When it comes to market status, the company number 1 is an Indian module manufacturer and Tier 1 solar module manufacturer. It is no wonder that the company’s customers include Adani, Arcelor Mittal, Aditya Birla Group, Bharat Petroleum, Cello, Larsen & Tube, Mumbai Metro MMRDA, Mondelase International, NTPC, Reliance Industries Limited, MSL etc.
This market penetration has helped the company to increase its sales from Rs 5 crore to Rs 867 crore in FY14 in FY19. This is a compounded growth of 180% in 5 years.
There has also been a huge boom in profit as the company was not giving any profit till FY19, but by FY 24, the company made a profit of Rs 147 crore, which led to a compounded growth of 244% in 5 years.
In FY 19, from Rs 2 crore increased to Rs 199 crore in FY 24, which is CAGR of 145% And this surge in revenue and profit helped Wari’s stock look at the growth of Rs 3.5 to 25,557% in January 2020, which is the current price of Rs 898 (till 28 January 2025). The stock of Wari is currently trading on a 50x PE, which is equivalent to the current industry average. Although the average of 10 years PE is 67x while the industry average is 58x for the same period. Once again, India’s Warren Buffett, domestic or foreign institutional investors have no share in this company.
Add to the Wrachalist?
We saw the two emperors of Capital Ephesions today, if you look at the numbers, then everything is in their favor. When it comes to taking maximum advantage of their capital, they do wonders. Apart from this, if you add dividend payment, then it proves that they are ready to share money.

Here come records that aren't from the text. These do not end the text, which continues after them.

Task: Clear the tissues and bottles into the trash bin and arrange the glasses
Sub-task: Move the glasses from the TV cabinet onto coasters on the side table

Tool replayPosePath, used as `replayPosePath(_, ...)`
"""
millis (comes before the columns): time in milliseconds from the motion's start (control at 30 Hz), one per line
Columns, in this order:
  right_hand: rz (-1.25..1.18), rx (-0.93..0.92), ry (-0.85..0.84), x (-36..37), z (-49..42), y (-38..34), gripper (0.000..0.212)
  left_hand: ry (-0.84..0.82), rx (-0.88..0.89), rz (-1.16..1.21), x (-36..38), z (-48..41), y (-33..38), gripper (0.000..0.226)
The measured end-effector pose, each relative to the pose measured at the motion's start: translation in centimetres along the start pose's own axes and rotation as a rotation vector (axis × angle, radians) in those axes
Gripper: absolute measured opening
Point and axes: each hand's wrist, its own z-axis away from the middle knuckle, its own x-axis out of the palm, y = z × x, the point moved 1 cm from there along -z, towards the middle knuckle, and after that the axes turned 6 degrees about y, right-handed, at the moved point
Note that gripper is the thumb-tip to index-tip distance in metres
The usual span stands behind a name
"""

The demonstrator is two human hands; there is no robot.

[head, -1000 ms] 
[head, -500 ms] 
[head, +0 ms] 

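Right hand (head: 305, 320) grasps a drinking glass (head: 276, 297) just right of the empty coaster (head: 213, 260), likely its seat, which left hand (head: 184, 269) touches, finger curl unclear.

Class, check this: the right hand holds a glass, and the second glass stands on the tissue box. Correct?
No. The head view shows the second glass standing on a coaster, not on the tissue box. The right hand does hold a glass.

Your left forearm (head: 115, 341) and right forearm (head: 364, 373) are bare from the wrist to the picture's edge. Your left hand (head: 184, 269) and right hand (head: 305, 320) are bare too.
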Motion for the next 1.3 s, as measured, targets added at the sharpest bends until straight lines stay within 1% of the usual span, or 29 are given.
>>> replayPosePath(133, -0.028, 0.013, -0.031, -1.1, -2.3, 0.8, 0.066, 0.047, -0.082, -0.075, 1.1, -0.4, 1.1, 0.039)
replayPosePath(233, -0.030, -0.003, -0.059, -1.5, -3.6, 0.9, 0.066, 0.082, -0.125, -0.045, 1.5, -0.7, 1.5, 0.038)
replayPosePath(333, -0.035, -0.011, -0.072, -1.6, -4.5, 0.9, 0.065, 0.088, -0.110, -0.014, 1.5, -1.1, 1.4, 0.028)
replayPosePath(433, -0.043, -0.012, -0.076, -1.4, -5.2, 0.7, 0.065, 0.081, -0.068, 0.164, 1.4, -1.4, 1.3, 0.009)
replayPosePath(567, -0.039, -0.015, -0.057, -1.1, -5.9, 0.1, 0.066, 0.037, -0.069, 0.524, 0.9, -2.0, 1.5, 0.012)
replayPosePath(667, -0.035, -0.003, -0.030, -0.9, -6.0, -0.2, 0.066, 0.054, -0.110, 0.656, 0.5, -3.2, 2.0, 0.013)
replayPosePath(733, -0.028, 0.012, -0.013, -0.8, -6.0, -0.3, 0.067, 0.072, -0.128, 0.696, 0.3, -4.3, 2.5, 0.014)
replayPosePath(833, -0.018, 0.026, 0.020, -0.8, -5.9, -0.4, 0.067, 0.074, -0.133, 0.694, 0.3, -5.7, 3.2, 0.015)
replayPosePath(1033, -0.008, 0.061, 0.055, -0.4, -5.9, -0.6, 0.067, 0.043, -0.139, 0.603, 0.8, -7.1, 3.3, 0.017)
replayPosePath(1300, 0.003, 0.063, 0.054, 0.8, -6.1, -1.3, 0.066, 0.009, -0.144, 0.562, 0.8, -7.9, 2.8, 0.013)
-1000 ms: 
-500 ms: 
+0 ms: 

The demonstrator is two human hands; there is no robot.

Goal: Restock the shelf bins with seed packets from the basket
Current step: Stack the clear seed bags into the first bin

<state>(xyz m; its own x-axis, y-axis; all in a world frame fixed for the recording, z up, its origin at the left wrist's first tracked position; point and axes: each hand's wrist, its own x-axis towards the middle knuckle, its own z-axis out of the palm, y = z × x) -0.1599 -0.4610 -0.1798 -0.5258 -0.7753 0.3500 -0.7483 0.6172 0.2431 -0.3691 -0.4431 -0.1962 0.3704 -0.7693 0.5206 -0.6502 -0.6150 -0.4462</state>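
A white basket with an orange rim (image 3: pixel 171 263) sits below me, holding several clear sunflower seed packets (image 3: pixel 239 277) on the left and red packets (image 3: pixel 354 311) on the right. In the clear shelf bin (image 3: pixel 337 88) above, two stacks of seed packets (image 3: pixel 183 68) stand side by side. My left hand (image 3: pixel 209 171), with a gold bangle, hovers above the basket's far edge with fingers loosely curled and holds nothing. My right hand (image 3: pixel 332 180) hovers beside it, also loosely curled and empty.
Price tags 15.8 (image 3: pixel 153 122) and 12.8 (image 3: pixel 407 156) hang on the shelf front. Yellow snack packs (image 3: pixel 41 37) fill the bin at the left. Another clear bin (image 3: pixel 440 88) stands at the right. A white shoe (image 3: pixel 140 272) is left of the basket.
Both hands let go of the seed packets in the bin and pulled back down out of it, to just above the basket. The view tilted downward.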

Now, in view of increasing capital expenditure and development schemes as well as these companies invested, in view of the ability to earn maximum profit from every rupee, it is a much more intelligent step to keep a very close watch on these shares.

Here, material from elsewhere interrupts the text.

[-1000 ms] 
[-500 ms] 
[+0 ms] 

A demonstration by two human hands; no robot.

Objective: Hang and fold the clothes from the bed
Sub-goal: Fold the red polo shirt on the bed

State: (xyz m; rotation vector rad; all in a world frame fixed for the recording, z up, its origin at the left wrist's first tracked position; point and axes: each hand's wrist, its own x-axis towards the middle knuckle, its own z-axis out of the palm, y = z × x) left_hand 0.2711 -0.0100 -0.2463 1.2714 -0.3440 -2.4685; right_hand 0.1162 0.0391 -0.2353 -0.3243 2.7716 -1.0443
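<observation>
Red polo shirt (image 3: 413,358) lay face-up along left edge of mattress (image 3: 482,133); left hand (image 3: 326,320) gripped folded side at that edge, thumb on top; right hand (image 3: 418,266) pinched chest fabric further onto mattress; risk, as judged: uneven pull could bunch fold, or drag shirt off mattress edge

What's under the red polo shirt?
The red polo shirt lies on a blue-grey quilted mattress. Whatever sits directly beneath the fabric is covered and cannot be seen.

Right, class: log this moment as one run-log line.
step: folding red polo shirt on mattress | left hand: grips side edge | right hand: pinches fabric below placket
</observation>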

With high profits, these companies can give back to the investor as a dividend. Also, the need to borrow money is reduced considerably, in some cases it becomes zero.
And looking at the current recession of the market, who knows, maybe someone can buy them at good discounts.
Disclaimer
Note: We have relied on data from www.screner.in throughout this article. Only in cases where the data was not available, have used an alternate, but widely used and accepted source of information.

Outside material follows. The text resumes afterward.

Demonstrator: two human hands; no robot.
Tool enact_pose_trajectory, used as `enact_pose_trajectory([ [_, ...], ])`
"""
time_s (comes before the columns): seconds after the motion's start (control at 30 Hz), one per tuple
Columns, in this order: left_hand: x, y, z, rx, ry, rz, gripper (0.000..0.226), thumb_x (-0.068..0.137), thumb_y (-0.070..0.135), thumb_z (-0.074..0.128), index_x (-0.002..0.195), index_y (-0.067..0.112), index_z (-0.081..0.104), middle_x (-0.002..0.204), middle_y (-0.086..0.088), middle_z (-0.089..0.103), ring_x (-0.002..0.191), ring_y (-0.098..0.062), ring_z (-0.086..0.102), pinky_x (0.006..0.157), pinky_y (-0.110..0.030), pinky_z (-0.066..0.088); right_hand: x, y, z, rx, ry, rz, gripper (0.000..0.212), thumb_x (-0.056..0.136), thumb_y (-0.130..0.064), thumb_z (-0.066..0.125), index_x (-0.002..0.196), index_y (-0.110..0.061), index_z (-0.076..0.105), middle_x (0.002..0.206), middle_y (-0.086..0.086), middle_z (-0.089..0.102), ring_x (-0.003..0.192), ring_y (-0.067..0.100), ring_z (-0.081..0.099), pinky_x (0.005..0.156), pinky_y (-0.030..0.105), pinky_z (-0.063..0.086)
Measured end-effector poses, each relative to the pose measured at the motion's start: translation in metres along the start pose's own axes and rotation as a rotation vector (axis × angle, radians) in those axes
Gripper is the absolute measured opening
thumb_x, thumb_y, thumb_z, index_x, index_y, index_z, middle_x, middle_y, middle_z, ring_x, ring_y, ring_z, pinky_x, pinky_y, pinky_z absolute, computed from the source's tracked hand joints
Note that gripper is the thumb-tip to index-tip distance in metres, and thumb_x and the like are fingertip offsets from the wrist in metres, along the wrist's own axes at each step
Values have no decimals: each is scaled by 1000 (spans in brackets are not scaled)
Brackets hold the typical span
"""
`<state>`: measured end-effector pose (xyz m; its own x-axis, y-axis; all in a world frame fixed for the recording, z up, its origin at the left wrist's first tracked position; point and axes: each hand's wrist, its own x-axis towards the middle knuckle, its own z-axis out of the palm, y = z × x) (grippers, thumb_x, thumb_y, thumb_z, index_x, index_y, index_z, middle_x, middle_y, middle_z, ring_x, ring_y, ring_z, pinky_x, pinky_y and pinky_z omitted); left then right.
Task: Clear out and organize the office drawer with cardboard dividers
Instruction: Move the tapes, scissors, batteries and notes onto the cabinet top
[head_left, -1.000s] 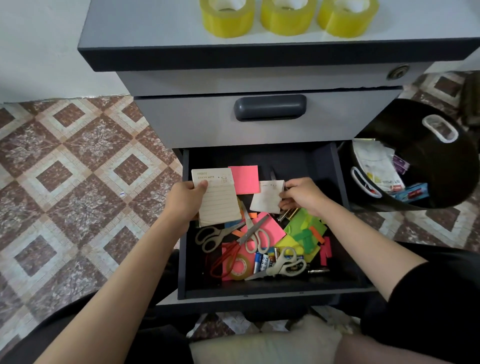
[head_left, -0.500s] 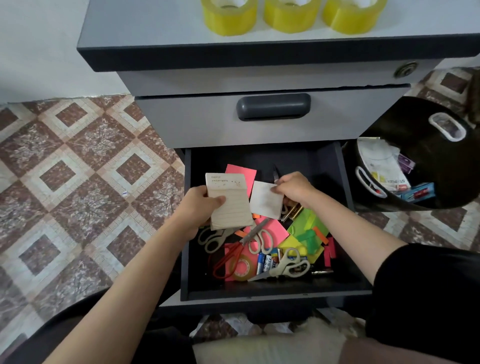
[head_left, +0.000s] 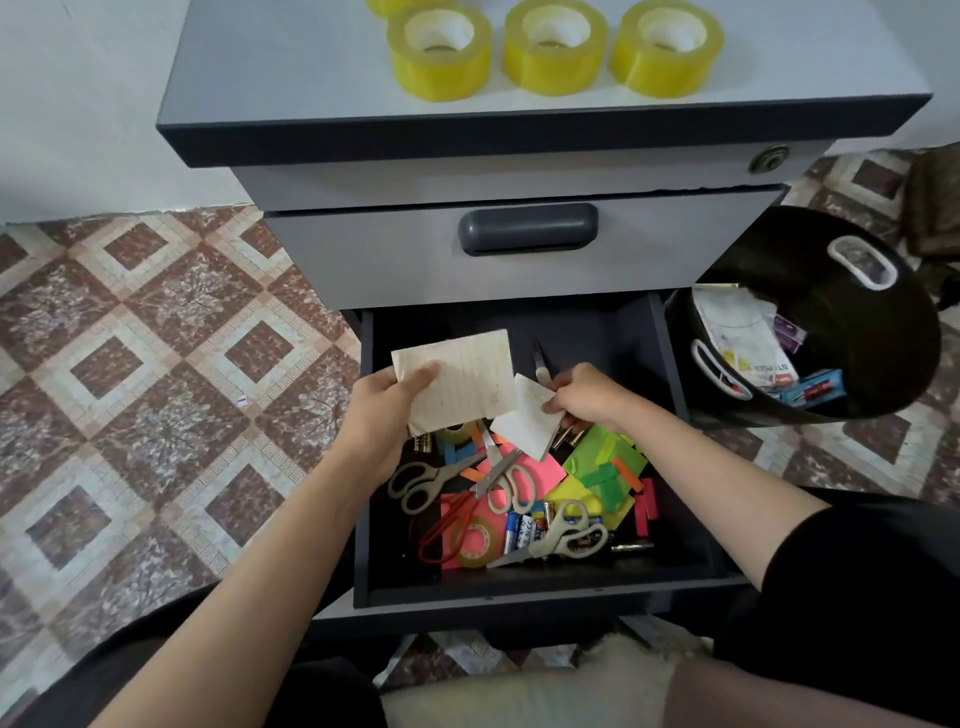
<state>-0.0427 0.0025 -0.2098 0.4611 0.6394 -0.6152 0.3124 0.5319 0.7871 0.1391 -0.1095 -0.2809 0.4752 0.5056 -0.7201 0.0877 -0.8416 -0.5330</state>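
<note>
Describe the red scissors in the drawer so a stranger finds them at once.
In the grey cabinet's open drawer, look front left. The red scissors lie beside a small tape roll. Only they have thin red handles; the other three pairs have pale ones.

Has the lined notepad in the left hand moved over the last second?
Yes. Against the drawer's left wall, the lined notepad has shifted right toward the middle, now overlapping the white paper.
</note>
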Motion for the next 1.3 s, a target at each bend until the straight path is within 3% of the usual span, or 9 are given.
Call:
enact_pose_trajectory([
  [0.13, -13, -1, -1, -133, -103, -109, 21, 98, 24, 44, 113, 12, 53, 111, -9, 58, 98, -28, 61, 68, -46, 59, -10, 0, -4, 18, -15, -7, 10, 89, -2, 57, 98, -6, 55, 72, 6, 56, 50, 14, 49, 41, 20, 42],
  [0.23, -27, 0, 0, -194, -171, -217, 16, 99, 11, 41, 111, 8, 51, 106, -13, 60, 85, -28, 65, 58, -36, 60, -22, -3, -11, 44, -5, -29, 11, 90, 0, 54, 82, -7, 52, 74, 9, 57, 47, 14, 54, 42, 22, 45],
  [0.33, -42, 5, 5, -264, -181, -240, 14, 98, 4, 40, 109, 5, 50, 106, -15, 60, 90, -29, 63, 55, -31, 58, -39, -4, -20, 112, 2, -48, 18, 91, 2, 52, 76, -9, 49, 71, 11, 57, 41, 12, 56, 36, 19, 44],
  [0.53, -76, 19, 11, -341, -107, -174, 12, 96, 8, 46, 100, 1, 55, 96, -14, 63, 85, -25, 62, 51, -27, 57, -74, 3, -40, 288, 24, -69, 8, 90, 3, 54, 91, -3, 49, 68, 13, 56, 34, 9, 54, 35, 20, 45],
  [0.7, -102, 39, 19, -269, -177, -96, 13, 96, 3, 45, 100, 1, 57, 91, -12, 66, 81, -22, 63, 56, -27, 58, -104, 7, -56, 471, 63, -97, 15, 92, -1, 54, 81, -11, 50, 70, 12, 59, 39, 11, 58, 41, 23, 50],
  [0.83, -120, 59, 39, -237, -290, -42, 21, 96, -5, 36, 103, -1, 56, 96, -16, 66, 88, -26, 62, 62, -29, 59, -128, 9, -69, 728, 54, -103, 10, 91, 7, 50, 89, -3, 52, 92, 19, 59, 72, 28, 64, 47, 30, 57],
  [0.93, -131, 75, 60, -195, -318, 1, 21, 96, -4, 37, 105, -2, 56, 101, -18, 64, 91, -27, 63, 63, -30, 59, -144, 12, -79, 876, 6, -139, 14, 92, 11, 44, 86, 1, 53, 91, 21, 59, 79, 31, 61, 49, 33, 58],
  [1.17, -140, 115, 100, -11, -270, 118, 12, 95, 6, 48, 94, 9, 60, 90, -6, 67, 81, -15, 62, 64, -24, 55, -168, 12, -113, 965, 5, -203, 15, 94, 9, 41, 96, 2, 54, 93, 19, 60, 81, 29, 62, 53, 34, 59],
  [1.3, -139, 136, 114, -28, -266, 160, 13, 93, 5, 51, 88, 9, 62, 80, -2, 68, 75, -12, 62, 55, -18, 54, -177, 8, -131, 962, 18, -237, 17, 95, 6, 41, 107, 2, 51, 97, 18, 61, 83, 28, 64, 55, 33, 59],
])
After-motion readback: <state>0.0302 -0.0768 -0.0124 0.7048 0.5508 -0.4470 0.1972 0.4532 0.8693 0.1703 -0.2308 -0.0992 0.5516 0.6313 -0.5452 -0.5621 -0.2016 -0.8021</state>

The purpose of this article is only to share interesting charts, data points and thought-provoking opinions. It is not a recommendation. If you want to consider an investment, you are strongly advised to consult your advisor. This article is strictly for educative purposes only.
Suhel khan has been a passionate follower of the markets for over a decade. DURING this period, he was an integral part of a Leading Equity Research Organization based in Mumbai as the head of sales & marketing. Presently, He is Spending Most of His Time Discharge The Investments and Strategies of the Super Investors of India.
Disclosure: The Writer and His Dependents do not hold the stocks discussed in this article. The website manners, its employee (s), and contributors, writers of articles have or may have an outstanding boy or sell positions in the seconds, options on Ments of Issuers and, or Companies Discussed Therein. The content of the articles and the interpretation of data are solely the personal views of the contributors, writers, autums. Investors must make their own investment decisions based on their specific objectives, resources and only after consulting such independent advisors as may be healthy.